Further analysis revealed the balance of genetic and environmental influences underlying the co-occurrence of depression for a range of endocrine-metabolic disorders. It is known that there is elevated co-occurrence between endocrine-metabolic disorders and depression, but the relationship between them is still not well understood.
“Whether the overlap between these conditions is predominantly genetic or environmental has implications for whether the development of pharmacological or behavioral interventions would be more effective for treatment or prevention efforts,” says Sarah Bergen, principal researcher at the Department of Medical Epidemiology and Biostatistics at Karolinska Institutet, who led the study.
The authors identified 2.2 million individuals born in Sweden between 1973 and 1996, as well as their full and half siblings, and followed them up to age 40. A number of medical conditions were studied; depression and various endocrine-metabolic disorders, including three autoimmune diseases (autoimmune hypothyroidism, Graves’ disease, and type 1 diabetes) and three non-autoimmune disorders (type 2 diabetes, obesity, and polycystic ovary syndrome).
Individuals with endocrine-metabolic disorders had 1.4 to 3.5 times the risk of depression compared to people without these diagnoses. Full and half siblings of these individuals also showed some elevated risk for depression, suggesting that genetic and/or environmental risk factors shared between family members play a role in the co-occurrence of these mental and physical disorders.
Genetic and environmental contributions
By comparing pairs of full sibling (who share about half of their genes) to pairs of half siblings (who share about a quarter of their genes), it was possible to calculate the relative contribution of genetic and environmental factors to the co-occurrence of depression and various endocrine-metabolic disorders.
The results were a mix of these possibilities; the overlap between depression and non-autoimmune conditions was mainly explained by shared genetic influences, while environmental factors were predominantly involved in the association between depression and autoimmune disorders, particularly type 1 diabetes.

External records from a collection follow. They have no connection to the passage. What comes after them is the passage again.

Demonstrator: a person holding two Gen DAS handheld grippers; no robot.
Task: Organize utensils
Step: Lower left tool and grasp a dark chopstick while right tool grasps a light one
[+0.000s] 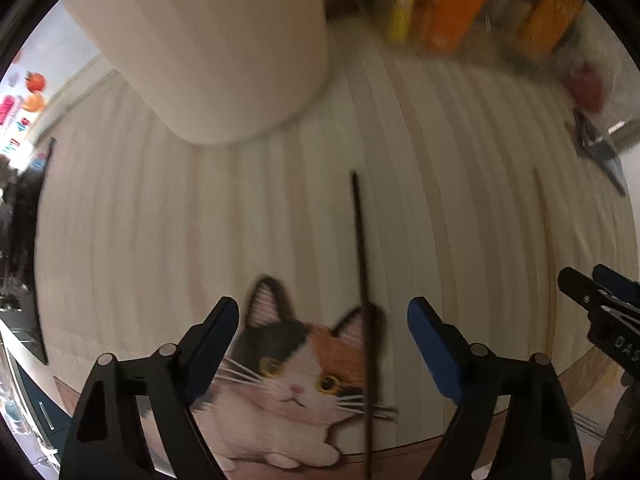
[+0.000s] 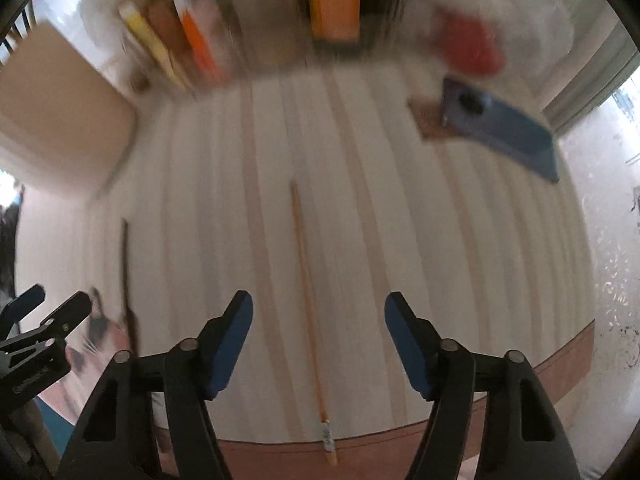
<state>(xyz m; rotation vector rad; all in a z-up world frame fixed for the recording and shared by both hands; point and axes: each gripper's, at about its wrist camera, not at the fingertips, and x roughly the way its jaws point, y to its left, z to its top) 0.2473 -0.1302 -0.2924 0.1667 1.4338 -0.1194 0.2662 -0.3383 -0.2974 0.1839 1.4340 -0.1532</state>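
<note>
A dark chopstick (image 1: 362,300) lies lengthwise on a striped cream placemat (image 1: 460,220) with a cat picture (image 1: 296,364). My left gripper (image 1: 322,320) hangs open over it, one finger on each side, pads not touching it. A light wooden chopstick (image 2: 308,300) lies on the same placemat (image 2: 440,240), between the fingers of my open right gripper (image 2: 319,308), pads also apart from it. In the right wrist view the dark chopstick (image 2: 127,280) and the left gripper (image 2: 60,298) show at the left. The right gripper (image 1: 586,276) shows at the left wrist view's right edge.
A tall cream container (image 1: 224,48) stands at the mat's far left, seen as well in the right wrist view (image 2: 56,128). Orange and yellow boxes (image 2: 332,0) line the back. A blue phone (image 2: 504,128) and a red item (image 2: 472,44) lie at the far right.
</note>
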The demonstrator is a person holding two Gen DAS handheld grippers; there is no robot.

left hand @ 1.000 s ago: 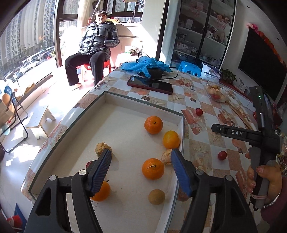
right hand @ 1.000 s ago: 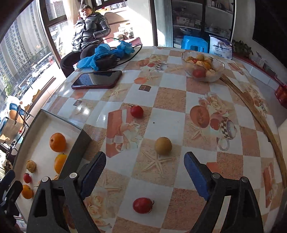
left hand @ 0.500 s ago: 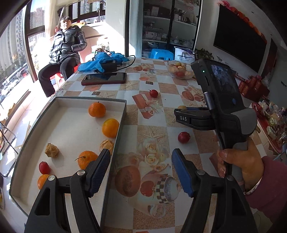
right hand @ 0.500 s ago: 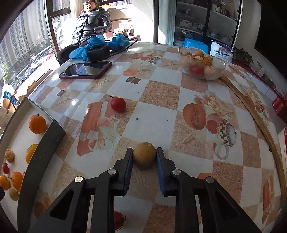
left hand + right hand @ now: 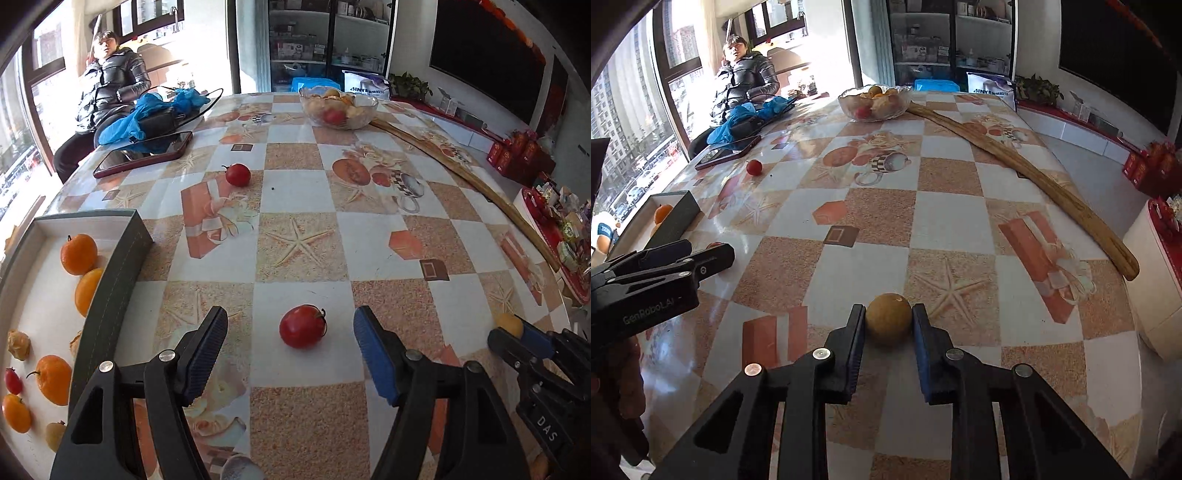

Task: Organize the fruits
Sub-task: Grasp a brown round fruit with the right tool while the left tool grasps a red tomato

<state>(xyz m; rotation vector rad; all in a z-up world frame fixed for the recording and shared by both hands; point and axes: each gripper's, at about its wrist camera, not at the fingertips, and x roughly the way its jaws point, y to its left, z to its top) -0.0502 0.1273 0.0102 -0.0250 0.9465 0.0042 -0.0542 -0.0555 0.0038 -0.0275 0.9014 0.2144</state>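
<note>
1. Where a second ago the right tongs point(image 5: 888, 325) stood wide above the checkered desk point(image 5: 953, 206), they now sit clamped on the round tan-yellow fruit point(image 5: 888, 318), one blue-lined pad pressing each side of it.
2. That fruit no longer lies free on the desk ahead of the tongs; in the left wrist view it shows as a small yellow ball point(image 5: 509, 325) pinched at the tip of the right tongs point(image 5: 513, 334), off to the right of the left pair.
3. The left tongs point(image 5: 290, 345) have swung away from the white-lined, dark-walled tray point(image 5: 118, 280), which now lies to their left with oranges and other small fruit in it.
4. Their jaws are closing, about half open, and the glossy red tomato-like fruit point(image 5: 303, 326) sits on the desk between the two pads, touched by neither.
5. A second small red fruit point(image 5: 238, 174) lies well ahead of the left tongs, near the dark phone in a red case point(image 5: 144, 154).
6. My reading: one loose fruit is secured and ready to carry to the tray, a second is about to be gripped, and one more is left on the desk after that.
</note>
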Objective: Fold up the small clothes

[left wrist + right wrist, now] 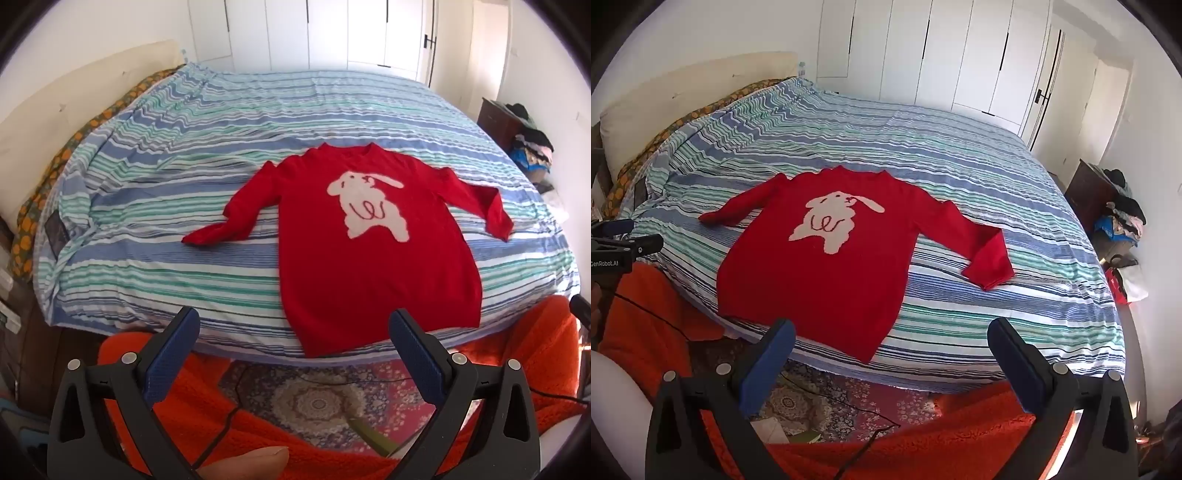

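Note:
A small red sweater [369, 266] with a white rabbit on its chest lies flat and face up on the striped bed [184, 184], hem toward me, both sleeves spread out and bent downward. In the right wrist view the same sweater [820, 273] lies left of centre. My left gripper [295, 321] hovers open just short of the hem, nothing between its blue pads. My right gripper [892, 332] is open too, above the bed's near edge, right of the hem's corner. The left gripper [624, 240] shows at the left edge of the right wrist view.
The bed's near edge runs right below both grippers. Orange fleece clothing [229, 417] and a patterned rug [317, 398] lie below. A dark bedside cabinet [1089, 192] with piled clothes stands at the right. White wardrobe doors [942, 55] line the far wall.

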A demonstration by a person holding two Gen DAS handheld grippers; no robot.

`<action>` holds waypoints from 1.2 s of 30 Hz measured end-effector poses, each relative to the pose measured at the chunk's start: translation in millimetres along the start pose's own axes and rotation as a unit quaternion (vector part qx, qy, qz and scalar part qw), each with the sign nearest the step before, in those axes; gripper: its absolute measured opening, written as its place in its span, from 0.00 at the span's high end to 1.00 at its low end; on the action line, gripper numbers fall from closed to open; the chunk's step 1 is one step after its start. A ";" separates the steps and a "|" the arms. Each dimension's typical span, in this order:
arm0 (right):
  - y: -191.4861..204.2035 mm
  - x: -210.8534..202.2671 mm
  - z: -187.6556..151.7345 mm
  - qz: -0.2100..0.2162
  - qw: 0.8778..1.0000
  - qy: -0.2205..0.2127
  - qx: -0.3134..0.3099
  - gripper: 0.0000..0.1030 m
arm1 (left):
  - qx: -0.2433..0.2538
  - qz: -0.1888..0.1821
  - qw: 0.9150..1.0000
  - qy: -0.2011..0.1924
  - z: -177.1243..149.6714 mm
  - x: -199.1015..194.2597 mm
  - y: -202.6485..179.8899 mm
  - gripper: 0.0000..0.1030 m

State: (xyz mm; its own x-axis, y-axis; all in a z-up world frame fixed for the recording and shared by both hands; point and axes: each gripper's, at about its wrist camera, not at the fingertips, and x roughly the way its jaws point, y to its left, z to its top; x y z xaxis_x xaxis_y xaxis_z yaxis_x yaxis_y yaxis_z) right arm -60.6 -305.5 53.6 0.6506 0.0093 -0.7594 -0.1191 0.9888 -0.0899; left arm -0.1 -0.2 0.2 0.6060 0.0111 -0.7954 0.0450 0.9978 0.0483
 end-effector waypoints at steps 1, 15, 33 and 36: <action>0.2 -0.1 0.2 0.000 1.000 0.001 0.000 0.00 | 0.001 0.000 1.000 -0.002 -0.1 0.0 -0.1 0.01; 7.5 2.8 0.2 -0.006 1.000 -0.001 -0.018 0.00 | 0.005 -0.003 1.000 0.007 -0.3 3.2 8.1 0.01; 10.1 8.0 0.7 -0.006 1.000 0.001 -0.015 0.00 | 0.022 0.003 1.000 0.012 -0.9 9.0 -5.6 0.01; 9.7 9.1 0.0 -0.006 1.000 0.002 -0.013 0.00 | 0.023 0.003 1.000 0.014 -0.4 9.7 -6.3 0.01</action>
State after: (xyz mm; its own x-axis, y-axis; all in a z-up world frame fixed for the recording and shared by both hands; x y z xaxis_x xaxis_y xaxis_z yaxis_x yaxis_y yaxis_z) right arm -55.8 -295.8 45.8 0.6494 -0.0021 -0.7604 -0.1311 0.9847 -0.1148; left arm 5.1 -6.4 -8.1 0.5837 0.0192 -0.8117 0.0780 0.9938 0.0796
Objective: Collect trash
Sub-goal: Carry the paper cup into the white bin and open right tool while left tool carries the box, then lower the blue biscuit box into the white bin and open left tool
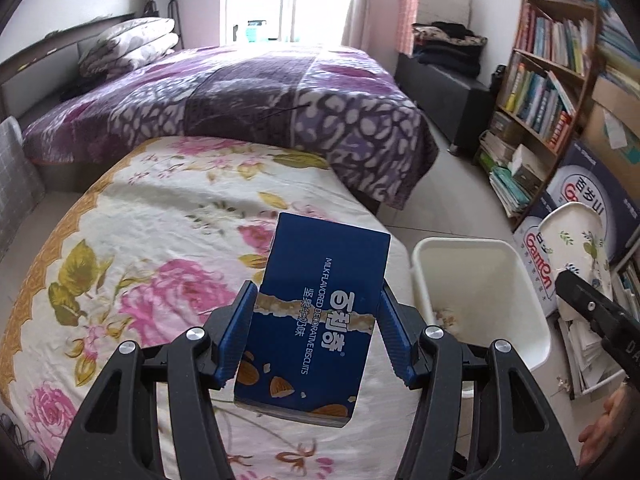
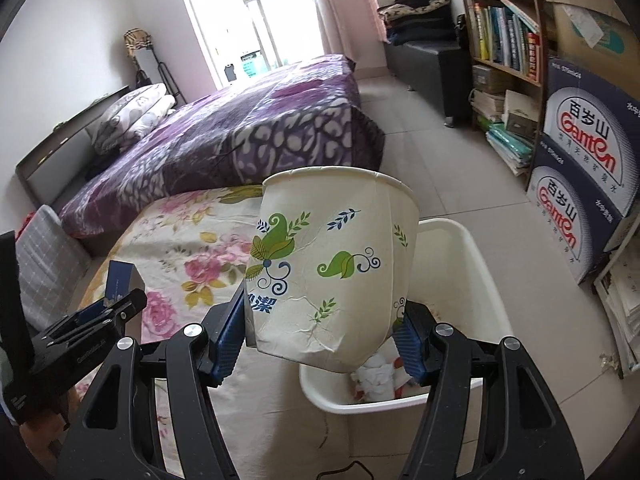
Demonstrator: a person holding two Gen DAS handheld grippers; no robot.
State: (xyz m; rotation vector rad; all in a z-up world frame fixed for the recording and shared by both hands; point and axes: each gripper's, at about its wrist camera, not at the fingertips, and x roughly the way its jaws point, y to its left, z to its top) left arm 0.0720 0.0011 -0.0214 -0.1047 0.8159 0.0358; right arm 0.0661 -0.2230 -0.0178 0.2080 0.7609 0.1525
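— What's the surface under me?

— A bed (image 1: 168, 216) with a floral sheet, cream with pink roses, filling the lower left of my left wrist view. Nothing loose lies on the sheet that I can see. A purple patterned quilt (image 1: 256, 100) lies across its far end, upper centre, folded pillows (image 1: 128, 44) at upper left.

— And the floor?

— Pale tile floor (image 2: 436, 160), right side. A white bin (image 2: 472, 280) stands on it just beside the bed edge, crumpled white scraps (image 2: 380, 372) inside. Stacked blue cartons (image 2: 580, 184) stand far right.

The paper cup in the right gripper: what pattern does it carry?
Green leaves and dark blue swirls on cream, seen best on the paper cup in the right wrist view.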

This indicates that the link between depression and different endocrine-metabolic disorders may be driven by different mechanisms. For example, shared biological mechanisms, such as immuno-inflammatory and metabolic dysregulations, may underlie the co-occurrence of depression and type 2 diabetes, obesity, and polycystic ovarian syndrome. In contrast, the absence of shared genetics in the association between type 1 diabetes and depression may reflect the existence of environmental factors influencing the risk of both conditions and/or a direct link between these conditions through mediating factors—e.g., biological and psychosocial mechanisms connected to type 1 diabetes, including inflammation, cerebral damage, as well as stress of this lifelong condition that is often diagnosed early in life and that requires a complex management regime for both patients and their families.
“Our results underscore that clinicians should be aware of increased risks of depression in individuals with endocrine-metabolic disorders, and vice versa, and be vigilant for shared symptoms. This study also provides a useful foundation for future research aimed at identifying and targeting the biological mechanisms and modifiable risk factors underlying the co-presentation of endocrine-metabolic disorders and depression,” says Marica Leone, first author for the study.